→ WHAT TO PRODUCE: Every line in the data below that includes "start" belongs in the answer, copied as it stands.
─── GIVEN ENTRIES
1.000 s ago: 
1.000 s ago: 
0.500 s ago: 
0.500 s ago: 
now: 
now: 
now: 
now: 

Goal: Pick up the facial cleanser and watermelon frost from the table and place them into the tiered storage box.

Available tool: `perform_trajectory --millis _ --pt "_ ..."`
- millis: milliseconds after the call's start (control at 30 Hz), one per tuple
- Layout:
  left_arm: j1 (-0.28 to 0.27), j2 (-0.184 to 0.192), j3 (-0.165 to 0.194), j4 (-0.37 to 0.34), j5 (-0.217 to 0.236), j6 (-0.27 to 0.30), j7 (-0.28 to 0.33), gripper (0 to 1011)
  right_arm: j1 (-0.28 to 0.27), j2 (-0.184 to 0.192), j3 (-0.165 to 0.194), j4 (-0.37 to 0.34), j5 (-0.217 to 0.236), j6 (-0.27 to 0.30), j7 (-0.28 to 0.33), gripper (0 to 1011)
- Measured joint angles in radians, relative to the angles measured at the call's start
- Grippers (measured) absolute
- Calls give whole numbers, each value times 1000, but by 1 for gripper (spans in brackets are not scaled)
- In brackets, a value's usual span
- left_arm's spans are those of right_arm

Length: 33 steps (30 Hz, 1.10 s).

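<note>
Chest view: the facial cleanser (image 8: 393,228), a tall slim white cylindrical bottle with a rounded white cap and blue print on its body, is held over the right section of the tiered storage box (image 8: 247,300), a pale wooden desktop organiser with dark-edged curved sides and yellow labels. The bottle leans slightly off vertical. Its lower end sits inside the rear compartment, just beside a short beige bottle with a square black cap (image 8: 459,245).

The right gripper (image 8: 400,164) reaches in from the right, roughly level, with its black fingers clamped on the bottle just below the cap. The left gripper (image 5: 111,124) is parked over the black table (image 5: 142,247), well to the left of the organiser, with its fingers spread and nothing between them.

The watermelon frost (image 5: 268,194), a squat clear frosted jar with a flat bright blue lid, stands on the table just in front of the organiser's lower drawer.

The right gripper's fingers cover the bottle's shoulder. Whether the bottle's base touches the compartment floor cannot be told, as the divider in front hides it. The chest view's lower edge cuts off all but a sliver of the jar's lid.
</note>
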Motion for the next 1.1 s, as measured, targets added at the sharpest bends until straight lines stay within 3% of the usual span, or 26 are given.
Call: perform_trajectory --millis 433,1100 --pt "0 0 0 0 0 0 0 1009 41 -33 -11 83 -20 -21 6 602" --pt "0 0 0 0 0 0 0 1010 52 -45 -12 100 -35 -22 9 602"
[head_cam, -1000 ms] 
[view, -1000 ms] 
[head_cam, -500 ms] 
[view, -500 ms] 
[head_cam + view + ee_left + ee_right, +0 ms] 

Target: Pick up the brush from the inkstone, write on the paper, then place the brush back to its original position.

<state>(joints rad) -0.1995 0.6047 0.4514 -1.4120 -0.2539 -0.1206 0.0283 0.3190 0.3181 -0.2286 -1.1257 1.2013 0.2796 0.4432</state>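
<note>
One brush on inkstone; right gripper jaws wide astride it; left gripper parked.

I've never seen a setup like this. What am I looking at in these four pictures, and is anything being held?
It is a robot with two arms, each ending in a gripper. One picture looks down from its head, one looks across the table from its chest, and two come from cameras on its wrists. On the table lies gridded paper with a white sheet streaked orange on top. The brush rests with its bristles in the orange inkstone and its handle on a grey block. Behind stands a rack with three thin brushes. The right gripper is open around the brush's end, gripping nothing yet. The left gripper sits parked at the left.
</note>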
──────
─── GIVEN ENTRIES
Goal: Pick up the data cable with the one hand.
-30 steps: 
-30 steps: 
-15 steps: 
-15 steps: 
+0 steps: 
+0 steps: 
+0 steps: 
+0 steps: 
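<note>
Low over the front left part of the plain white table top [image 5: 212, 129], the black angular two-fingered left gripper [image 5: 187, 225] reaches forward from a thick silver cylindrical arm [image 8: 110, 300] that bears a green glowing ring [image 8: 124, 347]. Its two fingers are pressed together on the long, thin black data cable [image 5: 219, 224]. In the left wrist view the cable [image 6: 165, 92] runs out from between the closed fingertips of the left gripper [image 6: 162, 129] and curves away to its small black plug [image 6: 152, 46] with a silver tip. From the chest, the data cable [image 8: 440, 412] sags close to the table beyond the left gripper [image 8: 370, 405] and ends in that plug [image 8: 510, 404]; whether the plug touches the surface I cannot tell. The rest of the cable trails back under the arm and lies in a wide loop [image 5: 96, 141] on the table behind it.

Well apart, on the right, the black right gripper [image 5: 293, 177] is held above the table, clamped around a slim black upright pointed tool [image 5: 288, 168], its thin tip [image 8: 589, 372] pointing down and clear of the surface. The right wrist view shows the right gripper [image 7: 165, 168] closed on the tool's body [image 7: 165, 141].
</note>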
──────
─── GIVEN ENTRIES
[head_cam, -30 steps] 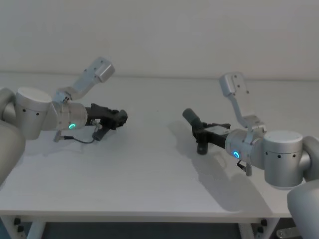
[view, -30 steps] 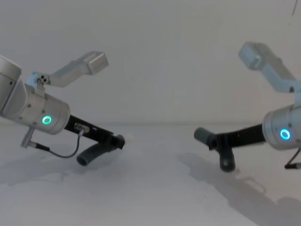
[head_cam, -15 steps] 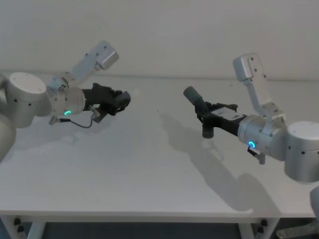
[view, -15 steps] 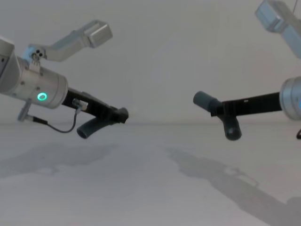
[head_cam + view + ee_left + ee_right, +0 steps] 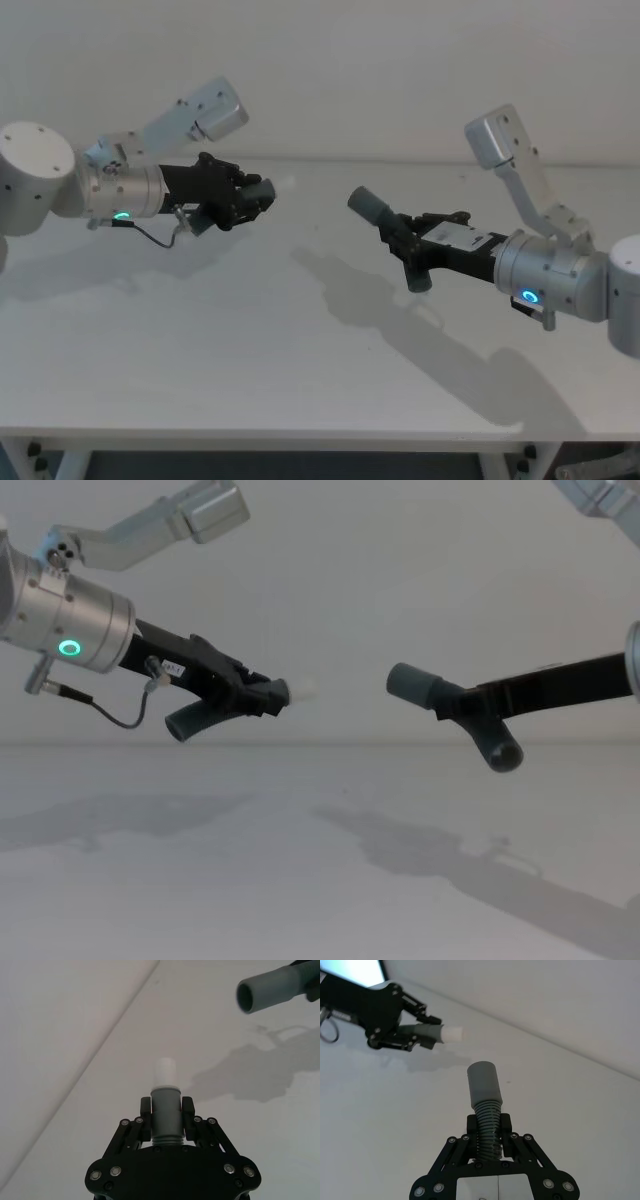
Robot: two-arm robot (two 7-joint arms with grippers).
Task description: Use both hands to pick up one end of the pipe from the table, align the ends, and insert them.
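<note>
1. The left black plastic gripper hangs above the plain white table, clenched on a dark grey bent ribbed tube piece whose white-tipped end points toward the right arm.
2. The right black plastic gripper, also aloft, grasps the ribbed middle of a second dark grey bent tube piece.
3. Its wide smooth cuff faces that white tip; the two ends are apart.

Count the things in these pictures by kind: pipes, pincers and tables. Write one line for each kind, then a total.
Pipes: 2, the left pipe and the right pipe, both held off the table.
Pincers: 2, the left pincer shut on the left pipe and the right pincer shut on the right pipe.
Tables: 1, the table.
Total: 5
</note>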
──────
→ ANSWER TO THIS EXERCISE:
- millis: milliseconds after the call's start (control at 30 Hz), one per tuple
- Measured joint angles in radians, relative to the angles measured at the call's start

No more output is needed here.